A knock on the door broke the night’s tranquillity.  It was way past midnight though Thierry did not seem startled in the least and excused himself to receive the nocturnal visitor.  After a few minutes of conversation, he returned while placing a folded envelope in his shirt pocket.

Two days later, they proceeded on the second leg of their voyage.  Below them they saw islands, then islets, then small rocks being diluted in a sea of pure blue calm, which grew darker as night set on.

- “Coming up, we should be seeing The Galapagos,” exclaimed Juan de Mengibar.

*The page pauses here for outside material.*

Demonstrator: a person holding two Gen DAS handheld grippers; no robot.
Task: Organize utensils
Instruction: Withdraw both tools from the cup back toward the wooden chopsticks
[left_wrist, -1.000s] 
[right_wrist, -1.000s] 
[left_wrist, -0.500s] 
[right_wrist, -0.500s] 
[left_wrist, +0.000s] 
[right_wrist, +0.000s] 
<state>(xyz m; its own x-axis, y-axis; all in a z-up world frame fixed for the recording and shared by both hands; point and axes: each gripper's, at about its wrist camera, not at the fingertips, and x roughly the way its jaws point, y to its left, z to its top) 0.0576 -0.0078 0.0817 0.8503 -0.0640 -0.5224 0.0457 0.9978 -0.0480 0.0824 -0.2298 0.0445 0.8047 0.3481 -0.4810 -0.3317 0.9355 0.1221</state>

But they did not see them.  They were concealed in a terrible storm that broke without warning and kept the Laté 28 tossing about for hours amidst the great wide ocean.  The cargo bumped around violently and the thunder claps were deafening.  The rain swept across the windows kept them more isolated, more alone, and more lost.  Not one of the three men dared utter a word throughout the entire ordeal.  Carson thought perhaps that night was a portent of an uncertain destiny in Colombia, a vague threat or on the contrary, a challenge that had to be faced to crown the success of the American adventure.  Either way, he felt safe as long as he was accompanied by Escarrabelli and Juan.  As the storm blew over, they could make out the coast.  Never has solid ground seemed so precious to them.  Another chance.


The Colombian department of Antioquia was dazzlingly beautiful; and Doctor Henry was an exceptional host and a conscientious cicerone.  The mountains, deep gorges, waterfalls, vegetation… an overwhelming spectacle.

- “But do not be fooled, this beauty is full of danger.”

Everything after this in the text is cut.